Mi padre era el segundo de los tres hijos del matrimonio
formado por mis abuelos Eduardo y Trinidad. Nació el 31 de enero de 1944, se
casó con mi madre Mª del Carmen el día de la Asunción de 1973, y ambos nos
tuvieron a mi hermano y a mí. Siempre ha residido en Alcaudete y su vida diaria
ha transcurrido entre su casa y su tienda de muebles y electrodomésticos. Un
hombre de su tiempo, metódico e incapaz de expresar abiertamente sus
sentimientos. Se levantaba, comía y se acostaba siempre a la misma hora. Era
generoso y muy hospitalario. Cuando alguien llegaba a mi casa, todo le parecía
poco para agasajarlo.
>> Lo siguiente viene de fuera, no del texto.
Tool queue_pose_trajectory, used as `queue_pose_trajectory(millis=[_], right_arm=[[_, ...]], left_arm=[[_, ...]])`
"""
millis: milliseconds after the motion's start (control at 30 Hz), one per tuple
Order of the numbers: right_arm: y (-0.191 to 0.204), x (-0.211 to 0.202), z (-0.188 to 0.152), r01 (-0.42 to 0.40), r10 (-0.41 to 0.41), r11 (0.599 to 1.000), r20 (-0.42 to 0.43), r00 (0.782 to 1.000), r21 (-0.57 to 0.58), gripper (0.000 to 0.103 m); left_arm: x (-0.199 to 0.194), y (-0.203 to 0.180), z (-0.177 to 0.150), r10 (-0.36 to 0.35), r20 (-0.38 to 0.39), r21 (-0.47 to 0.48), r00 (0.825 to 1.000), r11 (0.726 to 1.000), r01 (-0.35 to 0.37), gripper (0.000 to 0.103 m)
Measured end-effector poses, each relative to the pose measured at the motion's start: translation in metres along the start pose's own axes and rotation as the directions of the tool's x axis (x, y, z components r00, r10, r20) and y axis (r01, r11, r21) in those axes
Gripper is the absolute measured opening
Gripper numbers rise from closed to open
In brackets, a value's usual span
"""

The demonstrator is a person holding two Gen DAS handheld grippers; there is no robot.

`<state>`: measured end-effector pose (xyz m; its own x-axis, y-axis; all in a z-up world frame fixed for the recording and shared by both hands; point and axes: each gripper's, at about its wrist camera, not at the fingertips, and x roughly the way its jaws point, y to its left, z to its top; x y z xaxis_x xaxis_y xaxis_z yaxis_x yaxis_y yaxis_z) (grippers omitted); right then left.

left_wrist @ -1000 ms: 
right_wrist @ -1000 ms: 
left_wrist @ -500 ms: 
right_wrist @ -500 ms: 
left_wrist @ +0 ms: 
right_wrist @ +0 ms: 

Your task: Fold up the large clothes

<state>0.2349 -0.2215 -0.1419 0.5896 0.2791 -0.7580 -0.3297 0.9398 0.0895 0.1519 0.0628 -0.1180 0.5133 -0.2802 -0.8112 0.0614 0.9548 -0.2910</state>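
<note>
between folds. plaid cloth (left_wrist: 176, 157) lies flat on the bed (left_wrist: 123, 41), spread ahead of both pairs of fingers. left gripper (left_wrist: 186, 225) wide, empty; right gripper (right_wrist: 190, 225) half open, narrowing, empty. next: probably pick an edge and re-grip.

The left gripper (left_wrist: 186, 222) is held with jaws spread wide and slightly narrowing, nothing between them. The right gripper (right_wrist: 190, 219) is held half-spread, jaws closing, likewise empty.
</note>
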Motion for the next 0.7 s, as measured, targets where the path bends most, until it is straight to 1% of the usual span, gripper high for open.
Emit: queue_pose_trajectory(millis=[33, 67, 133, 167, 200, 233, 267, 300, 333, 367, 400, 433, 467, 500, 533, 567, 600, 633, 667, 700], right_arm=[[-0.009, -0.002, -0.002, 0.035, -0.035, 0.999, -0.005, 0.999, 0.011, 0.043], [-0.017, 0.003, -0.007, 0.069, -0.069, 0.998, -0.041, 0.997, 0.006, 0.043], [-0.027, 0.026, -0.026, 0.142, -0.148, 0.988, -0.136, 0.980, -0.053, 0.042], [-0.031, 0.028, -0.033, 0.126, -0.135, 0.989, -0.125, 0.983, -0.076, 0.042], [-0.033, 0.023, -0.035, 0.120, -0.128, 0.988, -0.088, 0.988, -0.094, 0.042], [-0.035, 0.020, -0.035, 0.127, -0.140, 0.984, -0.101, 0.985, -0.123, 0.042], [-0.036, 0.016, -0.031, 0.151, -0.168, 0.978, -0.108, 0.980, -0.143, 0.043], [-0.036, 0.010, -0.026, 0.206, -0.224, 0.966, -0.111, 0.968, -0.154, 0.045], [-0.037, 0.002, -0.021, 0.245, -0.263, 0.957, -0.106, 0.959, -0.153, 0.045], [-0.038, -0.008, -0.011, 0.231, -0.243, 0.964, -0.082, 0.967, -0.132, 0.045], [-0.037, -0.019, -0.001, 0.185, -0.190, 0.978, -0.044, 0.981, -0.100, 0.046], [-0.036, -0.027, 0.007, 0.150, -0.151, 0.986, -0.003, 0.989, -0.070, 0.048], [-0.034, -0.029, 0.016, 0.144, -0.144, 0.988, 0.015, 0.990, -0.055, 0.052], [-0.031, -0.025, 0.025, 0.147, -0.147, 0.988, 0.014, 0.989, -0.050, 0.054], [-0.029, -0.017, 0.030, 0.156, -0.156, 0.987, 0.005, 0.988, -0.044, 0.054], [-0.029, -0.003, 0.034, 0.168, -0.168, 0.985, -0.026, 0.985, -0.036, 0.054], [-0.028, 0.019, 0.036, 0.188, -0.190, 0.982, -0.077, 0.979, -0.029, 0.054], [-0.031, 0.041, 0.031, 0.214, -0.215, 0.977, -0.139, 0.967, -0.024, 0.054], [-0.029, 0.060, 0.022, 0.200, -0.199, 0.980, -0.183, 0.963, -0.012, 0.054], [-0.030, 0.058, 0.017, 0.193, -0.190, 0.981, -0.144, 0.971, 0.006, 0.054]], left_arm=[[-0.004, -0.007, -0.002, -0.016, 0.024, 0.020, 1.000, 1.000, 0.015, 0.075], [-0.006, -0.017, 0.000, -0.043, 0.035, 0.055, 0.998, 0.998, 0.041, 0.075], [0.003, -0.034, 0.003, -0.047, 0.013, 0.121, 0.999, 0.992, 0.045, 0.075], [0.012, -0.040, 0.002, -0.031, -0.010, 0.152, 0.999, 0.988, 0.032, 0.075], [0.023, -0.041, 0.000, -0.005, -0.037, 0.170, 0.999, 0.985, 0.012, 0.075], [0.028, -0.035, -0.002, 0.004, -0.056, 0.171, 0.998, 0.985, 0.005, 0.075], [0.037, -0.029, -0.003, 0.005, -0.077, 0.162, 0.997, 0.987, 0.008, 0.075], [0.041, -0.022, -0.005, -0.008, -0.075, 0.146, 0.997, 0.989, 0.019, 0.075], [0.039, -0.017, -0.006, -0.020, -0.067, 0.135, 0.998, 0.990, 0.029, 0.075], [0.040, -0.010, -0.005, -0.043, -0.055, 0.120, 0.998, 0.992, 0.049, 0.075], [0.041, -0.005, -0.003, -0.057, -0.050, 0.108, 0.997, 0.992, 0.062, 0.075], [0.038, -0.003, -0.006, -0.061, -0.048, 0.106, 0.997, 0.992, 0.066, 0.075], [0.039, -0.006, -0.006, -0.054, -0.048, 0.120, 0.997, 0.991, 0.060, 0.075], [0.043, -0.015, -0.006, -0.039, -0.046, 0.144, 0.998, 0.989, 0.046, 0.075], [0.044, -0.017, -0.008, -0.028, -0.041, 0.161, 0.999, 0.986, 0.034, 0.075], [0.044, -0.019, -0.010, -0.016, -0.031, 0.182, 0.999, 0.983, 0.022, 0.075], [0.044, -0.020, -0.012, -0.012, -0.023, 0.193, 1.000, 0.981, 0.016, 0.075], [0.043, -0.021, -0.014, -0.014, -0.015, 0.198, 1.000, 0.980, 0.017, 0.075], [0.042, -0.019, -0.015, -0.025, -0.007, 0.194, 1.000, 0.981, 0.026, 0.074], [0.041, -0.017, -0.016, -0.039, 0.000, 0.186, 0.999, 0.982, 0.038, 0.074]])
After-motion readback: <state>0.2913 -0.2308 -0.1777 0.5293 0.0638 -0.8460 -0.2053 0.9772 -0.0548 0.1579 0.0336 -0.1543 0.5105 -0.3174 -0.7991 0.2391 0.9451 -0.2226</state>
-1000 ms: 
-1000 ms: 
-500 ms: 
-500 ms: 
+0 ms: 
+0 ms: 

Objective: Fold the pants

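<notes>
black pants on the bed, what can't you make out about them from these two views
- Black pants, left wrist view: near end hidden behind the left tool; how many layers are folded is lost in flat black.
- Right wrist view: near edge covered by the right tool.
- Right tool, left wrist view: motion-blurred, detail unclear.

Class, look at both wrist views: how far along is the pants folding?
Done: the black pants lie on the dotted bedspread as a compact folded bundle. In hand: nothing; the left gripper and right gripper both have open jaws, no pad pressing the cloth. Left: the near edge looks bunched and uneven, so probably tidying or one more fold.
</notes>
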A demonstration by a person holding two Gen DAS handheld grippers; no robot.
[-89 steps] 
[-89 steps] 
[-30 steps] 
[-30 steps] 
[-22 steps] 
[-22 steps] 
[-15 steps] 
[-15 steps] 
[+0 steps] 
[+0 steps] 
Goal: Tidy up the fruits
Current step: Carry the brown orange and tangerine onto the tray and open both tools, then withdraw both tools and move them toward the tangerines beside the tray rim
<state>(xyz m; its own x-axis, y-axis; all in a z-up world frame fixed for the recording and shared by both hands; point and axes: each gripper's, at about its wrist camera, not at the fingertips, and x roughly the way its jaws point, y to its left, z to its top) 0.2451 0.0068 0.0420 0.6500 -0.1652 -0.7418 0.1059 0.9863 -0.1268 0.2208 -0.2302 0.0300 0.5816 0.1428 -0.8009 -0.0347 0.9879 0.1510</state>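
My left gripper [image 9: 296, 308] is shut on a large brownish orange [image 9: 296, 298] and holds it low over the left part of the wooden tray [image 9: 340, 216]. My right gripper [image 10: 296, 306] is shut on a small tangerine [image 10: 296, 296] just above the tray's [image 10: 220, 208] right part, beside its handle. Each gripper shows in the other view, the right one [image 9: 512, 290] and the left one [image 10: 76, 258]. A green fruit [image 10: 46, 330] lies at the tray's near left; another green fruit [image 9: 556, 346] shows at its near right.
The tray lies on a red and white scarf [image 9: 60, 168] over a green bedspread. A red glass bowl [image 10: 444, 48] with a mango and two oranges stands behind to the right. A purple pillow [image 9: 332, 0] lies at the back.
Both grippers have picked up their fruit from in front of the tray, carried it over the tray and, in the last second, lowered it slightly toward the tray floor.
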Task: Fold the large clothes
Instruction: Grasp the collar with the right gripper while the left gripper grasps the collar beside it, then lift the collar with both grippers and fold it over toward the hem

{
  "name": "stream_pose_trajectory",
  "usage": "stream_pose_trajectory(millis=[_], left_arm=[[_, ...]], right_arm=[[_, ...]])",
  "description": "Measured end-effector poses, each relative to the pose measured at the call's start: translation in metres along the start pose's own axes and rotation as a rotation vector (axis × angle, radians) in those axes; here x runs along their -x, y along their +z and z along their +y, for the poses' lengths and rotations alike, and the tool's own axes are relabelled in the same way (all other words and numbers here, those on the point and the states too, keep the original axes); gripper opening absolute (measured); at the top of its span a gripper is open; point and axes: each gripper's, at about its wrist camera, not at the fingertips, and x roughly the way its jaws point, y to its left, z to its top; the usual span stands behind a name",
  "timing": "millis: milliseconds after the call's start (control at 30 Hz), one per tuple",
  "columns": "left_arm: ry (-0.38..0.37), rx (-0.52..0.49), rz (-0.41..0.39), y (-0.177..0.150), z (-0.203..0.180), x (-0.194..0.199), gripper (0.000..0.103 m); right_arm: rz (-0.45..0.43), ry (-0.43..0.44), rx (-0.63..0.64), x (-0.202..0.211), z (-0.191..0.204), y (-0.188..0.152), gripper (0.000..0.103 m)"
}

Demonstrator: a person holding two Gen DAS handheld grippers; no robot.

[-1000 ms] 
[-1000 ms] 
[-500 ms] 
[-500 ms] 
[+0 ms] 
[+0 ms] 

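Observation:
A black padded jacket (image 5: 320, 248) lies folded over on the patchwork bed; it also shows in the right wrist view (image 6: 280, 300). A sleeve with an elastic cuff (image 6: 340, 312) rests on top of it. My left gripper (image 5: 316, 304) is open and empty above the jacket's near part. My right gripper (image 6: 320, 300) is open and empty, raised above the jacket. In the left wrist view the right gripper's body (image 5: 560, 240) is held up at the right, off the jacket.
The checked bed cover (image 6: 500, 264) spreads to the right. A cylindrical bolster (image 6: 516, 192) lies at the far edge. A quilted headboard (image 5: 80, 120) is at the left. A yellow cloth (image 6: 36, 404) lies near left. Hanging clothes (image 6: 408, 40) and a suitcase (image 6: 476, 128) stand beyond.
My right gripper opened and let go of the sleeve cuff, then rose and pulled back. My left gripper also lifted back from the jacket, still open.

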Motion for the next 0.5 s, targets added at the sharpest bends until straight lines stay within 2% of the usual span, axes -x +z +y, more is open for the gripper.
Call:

No le gustaba viajar y huía de eventos extraordinarios
que alteraran su rutina.
La verdad es que mi padre ha llevado una vida bastante
anodina, hasta que le llegó el momento de afrontar la agonía y el trance de la
muerte. En eso él sí ha sobresalido y nos dado un verdadero ejemplo. Su manera
de afrontar el dolor siempre ha sido envidiable, pero de modo particular al
final: ni una queja, incluso cuando debía sufrir lo indecible antes de
aplicarle medidas paliativas. Es más, estoy convencido de que tanto sufrimiento
hasta morirse le ha servido para purificarse de sus pecados y, por eso, nos
hemos despido de él con la confianza de saber que ha sido contado entre los
jornaleros de la última hora, merecedor del premio eterno que brota de las
entrañas misericordiosas del Dueño de la Viña.
En la muerte de mi padre he palpado otra cara de la cruz que
conocía de oídas y que ni podía llegar a imaginar: el sufrimiento de la agonía.
Han sido muchas las noches de hospital que hemos pasado solos mi padre y yo.
Pero la madrugada que nunca olvidaré será la del 28 de diciembre, cuando la
respiración se le entrecortaba, a veces se retorcía entre las sábanas y sus
ojos, cerrados durante muchos días, se abrieron para mirar hacia ninguna parte.
¡Esa noche fue terrible!
La partida de mi padre me ha hecho comprender que las peores
heridas y lágrimas no son las de la muerte, sino las de la agonía. Porque la
muerte, cuando aparece de forma repentina, te deja la herida del vacío y las
lágrimas son expresión del cariño que llora la ausencia de la persona querida
que parte de este mundo. La agonía, en cambio, te deja la profunda herida del
sufrimiento y cada lágrima se convierte en una súplica desesperada a Dios por
el descanso y la paz de esa persona que se resiste a partir. Presencia callada
y lágrimas orantes: era lo único que ya podíamos hacer por él.
Hoy el nombre de mi padre sí aparece en un periódico. Pero para
mí lo verdaderamente importante es que su nombre se encuentra en el libro de la
Vida y que un día nos volveremos a encontrar en el abrazo eterno de Dios.
Gracias por todo, papá. Y ahora descansa en paz, que lo tienes
bien merecido, junto a todos los «josés» de este mundo que hacen
historia desde la «segunda
línea».
Publicado por el Diario Jaén el día 31 de diciembre de 2021.